TASK REQUIREMENTS » In the records below, begin at the line containing "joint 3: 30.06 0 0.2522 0" and end at the line containing "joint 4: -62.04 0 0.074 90"; quote every line in that span exactly, including both boundary lines, and no others.

Saved entries

%%

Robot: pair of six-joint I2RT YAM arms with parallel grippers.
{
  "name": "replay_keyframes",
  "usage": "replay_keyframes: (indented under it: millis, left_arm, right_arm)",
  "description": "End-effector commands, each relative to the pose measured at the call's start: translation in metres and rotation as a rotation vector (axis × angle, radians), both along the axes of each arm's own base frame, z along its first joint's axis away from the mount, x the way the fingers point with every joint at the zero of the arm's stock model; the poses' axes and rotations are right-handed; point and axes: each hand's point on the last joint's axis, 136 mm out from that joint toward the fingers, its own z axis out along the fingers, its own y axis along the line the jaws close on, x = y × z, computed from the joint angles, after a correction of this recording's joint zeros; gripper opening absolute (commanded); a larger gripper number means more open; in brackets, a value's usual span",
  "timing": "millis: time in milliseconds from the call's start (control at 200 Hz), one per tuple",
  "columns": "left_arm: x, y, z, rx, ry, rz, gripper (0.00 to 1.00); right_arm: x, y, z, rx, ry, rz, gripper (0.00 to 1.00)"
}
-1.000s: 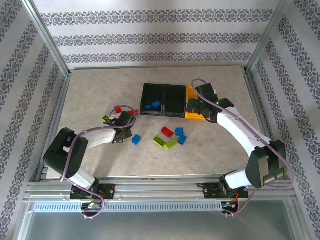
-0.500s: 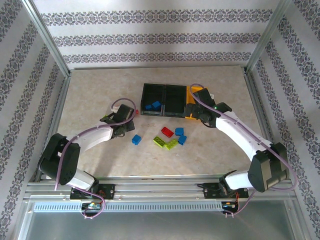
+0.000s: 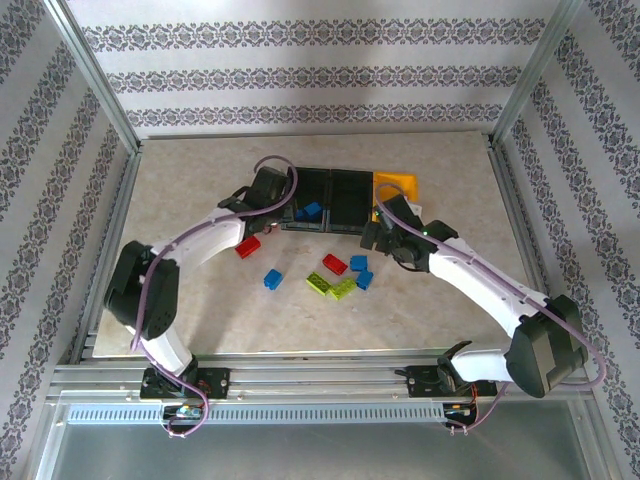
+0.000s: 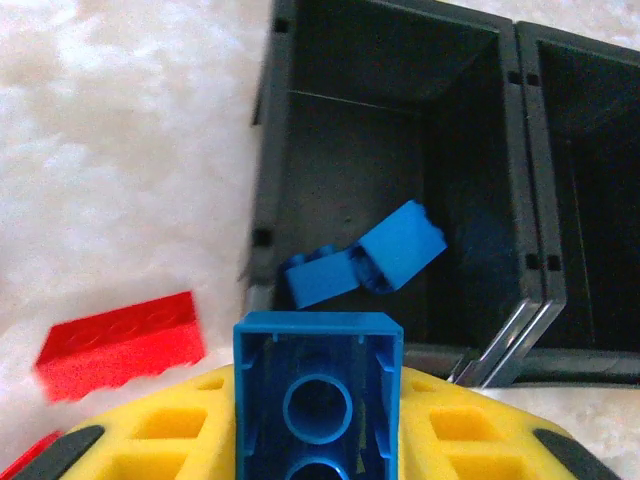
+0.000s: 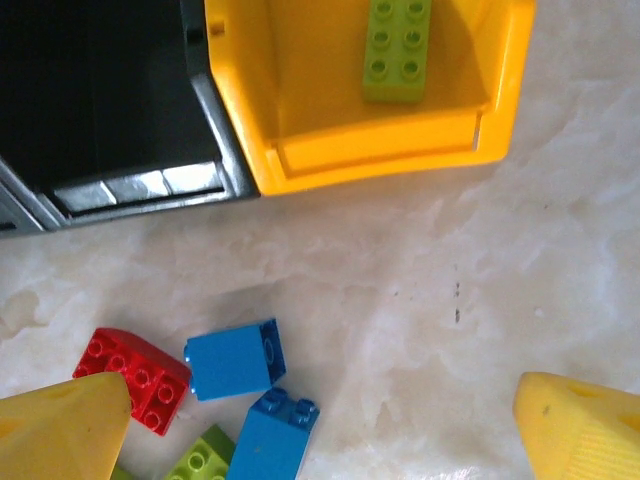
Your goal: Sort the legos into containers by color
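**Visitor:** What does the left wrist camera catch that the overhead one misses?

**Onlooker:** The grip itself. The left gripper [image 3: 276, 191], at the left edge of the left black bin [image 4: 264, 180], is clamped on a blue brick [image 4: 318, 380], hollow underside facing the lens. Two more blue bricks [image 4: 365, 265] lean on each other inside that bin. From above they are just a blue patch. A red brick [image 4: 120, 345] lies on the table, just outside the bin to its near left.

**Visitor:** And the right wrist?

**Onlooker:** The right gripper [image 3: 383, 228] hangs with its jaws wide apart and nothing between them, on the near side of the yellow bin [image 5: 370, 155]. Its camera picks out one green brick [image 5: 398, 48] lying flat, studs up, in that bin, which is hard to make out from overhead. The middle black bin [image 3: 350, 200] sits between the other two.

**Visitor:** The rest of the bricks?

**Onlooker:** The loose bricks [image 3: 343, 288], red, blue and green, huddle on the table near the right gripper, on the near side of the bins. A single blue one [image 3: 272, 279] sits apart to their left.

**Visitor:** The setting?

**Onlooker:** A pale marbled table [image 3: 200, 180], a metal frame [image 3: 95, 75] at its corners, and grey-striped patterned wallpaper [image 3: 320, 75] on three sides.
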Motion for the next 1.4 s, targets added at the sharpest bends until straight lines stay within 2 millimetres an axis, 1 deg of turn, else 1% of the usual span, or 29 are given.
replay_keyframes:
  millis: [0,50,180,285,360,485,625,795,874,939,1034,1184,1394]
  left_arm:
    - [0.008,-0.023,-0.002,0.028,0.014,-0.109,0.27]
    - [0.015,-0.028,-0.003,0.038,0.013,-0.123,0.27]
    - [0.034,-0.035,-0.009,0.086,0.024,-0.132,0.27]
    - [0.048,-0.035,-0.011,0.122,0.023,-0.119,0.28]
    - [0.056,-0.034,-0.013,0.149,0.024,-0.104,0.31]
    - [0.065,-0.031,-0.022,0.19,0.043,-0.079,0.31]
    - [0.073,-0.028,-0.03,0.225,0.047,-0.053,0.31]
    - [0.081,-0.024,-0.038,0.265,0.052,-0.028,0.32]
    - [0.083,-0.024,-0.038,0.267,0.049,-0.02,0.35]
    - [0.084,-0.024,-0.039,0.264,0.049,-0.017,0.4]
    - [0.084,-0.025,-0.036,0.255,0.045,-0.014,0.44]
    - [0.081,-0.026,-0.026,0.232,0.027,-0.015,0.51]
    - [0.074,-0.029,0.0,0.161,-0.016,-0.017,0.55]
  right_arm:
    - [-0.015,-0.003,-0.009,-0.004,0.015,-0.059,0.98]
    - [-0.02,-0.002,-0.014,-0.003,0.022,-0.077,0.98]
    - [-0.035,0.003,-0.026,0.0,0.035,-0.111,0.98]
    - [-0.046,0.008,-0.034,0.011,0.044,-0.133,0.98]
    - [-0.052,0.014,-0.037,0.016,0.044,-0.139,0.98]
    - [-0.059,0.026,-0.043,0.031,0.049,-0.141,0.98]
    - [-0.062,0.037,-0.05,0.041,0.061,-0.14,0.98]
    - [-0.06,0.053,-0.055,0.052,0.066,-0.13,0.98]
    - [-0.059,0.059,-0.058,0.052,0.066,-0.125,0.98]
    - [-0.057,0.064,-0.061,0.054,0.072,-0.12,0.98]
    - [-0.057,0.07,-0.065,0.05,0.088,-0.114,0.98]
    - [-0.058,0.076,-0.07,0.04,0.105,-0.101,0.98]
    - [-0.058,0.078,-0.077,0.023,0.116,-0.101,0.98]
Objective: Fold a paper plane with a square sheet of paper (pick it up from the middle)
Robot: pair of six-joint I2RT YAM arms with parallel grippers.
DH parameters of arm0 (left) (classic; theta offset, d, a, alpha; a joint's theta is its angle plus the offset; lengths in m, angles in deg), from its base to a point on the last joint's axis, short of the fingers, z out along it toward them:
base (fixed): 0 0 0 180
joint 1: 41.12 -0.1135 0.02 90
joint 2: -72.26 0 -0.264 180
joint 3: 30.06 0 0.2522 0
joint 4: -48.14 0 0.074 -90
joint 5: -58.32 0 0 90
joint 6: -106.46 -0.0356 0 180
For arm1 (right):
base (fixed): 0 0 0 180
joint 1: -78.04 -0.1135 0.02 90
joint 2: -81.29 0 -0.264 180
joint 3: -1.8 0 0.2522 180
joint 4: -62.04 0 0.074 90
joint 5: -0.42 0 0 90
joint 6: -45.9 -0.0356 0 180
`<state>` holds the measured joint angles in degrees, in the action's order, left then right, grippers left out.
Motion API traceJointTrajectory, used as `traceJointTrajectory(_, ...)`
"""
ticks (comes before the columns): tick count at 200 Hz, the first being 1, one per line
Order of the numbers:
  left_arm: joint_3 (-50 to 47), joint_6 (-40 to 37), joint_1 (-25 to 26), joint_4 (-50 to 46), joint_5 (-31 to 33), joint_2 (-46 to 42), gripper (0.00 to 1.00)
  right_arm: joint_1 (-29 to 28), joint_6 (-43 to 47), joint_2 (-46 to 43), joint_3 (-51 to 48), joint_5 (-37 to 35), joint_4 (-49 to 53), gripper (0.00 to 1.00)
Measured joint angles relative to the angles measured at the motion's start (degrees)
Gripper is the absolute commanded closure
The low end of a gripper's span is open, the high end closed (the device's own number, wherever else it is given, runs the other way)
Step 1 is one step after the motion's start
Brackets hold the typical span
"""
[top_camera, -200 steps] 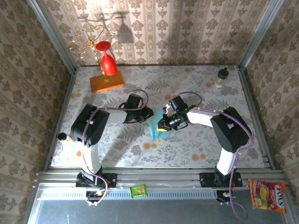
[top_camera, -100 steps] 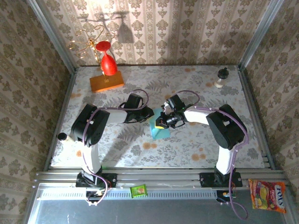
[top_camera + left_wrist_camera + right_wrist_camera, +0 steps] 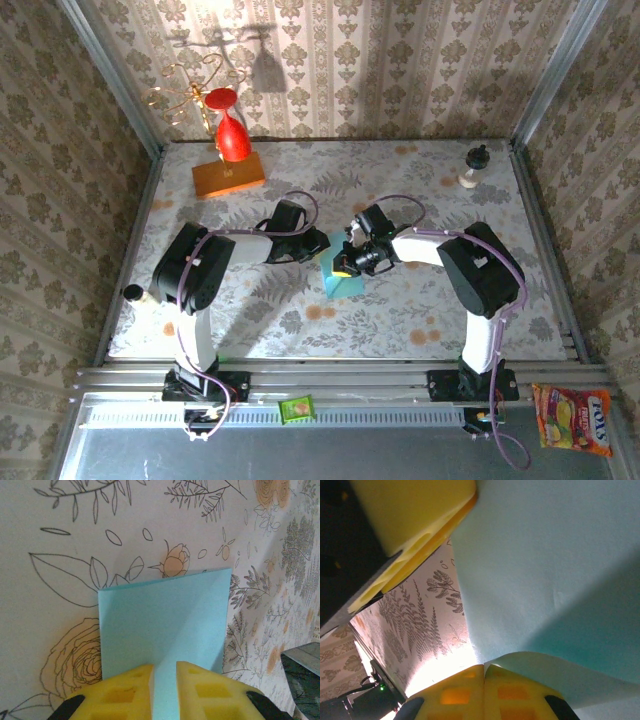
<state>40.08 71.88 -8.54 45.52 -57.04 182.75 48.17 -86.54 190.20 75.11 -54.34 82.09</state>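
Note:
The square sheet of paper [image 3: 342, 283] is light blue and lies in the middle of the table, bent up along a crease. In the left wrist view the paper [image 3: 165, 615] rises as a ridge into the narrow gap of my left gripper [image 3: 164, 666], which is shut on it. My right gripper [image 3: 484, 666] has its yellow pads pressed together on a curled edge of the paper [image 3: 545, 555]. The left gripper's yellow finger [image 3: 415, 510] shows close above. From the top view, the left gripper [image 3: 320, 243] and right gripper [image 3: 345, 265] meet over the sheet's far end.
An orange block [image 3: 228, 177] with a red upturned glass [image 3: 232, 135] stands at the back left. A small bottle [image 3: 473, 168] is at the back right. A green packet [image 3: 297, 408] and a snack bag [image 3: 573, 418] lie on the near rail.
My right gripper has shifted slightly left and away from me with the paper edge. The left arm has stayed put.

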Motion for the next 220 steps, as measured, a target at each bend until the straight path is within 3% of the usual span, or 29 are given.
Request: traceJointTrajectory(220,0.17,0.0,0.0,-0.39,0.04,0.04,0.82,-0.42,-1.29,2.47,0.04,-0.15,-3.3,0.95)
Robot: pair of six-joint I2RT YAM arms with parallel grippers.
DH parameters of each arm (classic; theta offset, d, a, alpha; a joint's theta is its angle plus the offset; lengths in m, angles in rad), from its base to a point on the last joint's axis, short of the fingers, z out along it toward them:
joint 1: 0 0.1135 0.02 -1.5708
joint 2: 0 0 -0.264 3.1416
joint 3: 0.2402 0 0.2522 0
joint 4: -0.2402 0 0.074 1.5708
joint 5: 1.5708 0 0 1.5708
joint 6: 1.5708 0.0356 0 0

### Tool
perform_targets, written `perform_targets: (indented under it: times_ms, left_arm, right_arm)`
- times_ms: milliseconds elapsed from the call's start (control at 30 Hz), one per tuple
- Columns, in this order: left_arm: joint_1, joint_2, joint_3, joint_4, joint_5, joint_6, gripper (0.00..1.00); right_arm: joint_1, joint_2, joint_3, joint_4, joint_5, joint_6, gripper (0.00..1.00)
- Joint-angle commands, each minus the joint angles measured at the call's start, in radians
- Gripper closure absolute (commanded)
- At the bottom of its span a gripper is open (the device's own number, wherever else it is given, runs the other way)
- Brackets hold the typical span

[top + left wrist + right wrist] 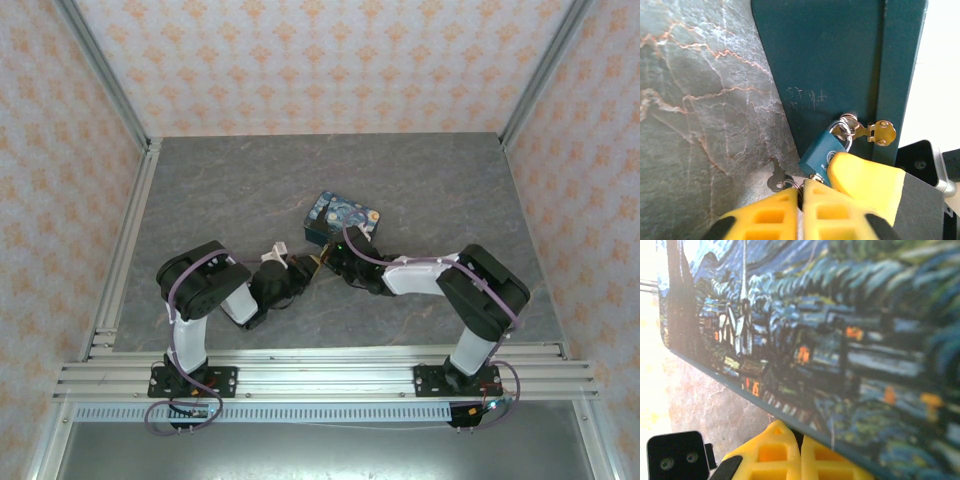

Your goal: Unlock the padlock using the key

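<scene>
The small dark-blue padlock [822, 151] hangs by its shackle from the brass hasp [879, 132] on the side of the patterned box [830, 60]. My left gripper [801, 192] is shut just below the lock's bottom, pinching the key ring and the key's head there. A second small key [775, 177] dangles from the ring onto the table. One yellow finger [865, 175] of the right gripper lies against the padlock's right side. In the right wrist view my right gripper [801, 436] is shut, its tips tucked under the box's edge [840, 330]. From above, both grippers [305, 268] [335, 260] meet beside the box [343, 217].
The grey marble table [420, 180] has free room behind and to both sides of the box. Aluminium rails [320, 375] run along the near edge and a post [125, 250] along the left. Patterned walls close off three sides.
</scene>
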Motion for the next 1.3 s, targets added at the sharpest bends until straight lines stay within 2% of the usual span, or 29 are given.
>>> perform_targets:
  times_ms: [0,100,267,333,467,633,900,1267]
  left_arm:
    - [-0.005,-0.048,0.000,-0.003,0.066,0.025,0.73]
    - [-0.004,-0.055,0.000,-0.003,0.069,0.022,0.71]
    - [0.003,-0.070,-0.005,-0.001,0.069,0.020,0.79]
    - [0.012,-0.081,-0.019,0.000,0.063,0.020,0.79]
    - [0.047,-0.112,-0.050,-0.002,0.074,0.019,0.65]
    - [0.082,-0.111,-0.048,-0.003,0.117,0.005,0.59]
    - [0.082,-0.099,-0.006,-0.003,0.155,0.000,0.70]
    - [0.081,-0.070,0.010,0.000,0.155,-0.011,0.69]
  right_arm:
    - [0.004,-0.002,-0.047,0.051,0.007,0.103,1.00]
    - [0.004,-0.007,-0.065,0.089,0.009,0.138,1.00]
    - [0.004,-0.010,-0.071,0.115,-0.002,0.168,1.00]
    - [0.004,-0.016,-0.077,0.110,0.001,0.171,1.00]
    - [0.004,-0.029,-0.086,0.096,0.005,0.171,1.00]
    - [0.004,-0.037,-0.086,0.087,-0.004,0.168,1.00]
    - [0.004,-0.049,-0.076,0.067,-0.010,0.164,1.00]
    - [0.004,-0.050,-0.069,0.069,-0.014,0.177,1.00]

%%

PROBLEM SOLUTION »
joint 3: 30.06 0 0.2522 0
joint 4: -48.14 0 0.074 -90
joint 5: -58.32 0 0 90
joint 6: -106.46 -0.0356 0 180
For arm1 (right):
base (fixed): 0 0 0 180
joint 1: -78.04 -0.1135 0.02 90
joint 2: -81.29 0 -0.264 180
joint 3: -1.8 0 0.2522 180
joint 4: -62.04 0 0.074 90

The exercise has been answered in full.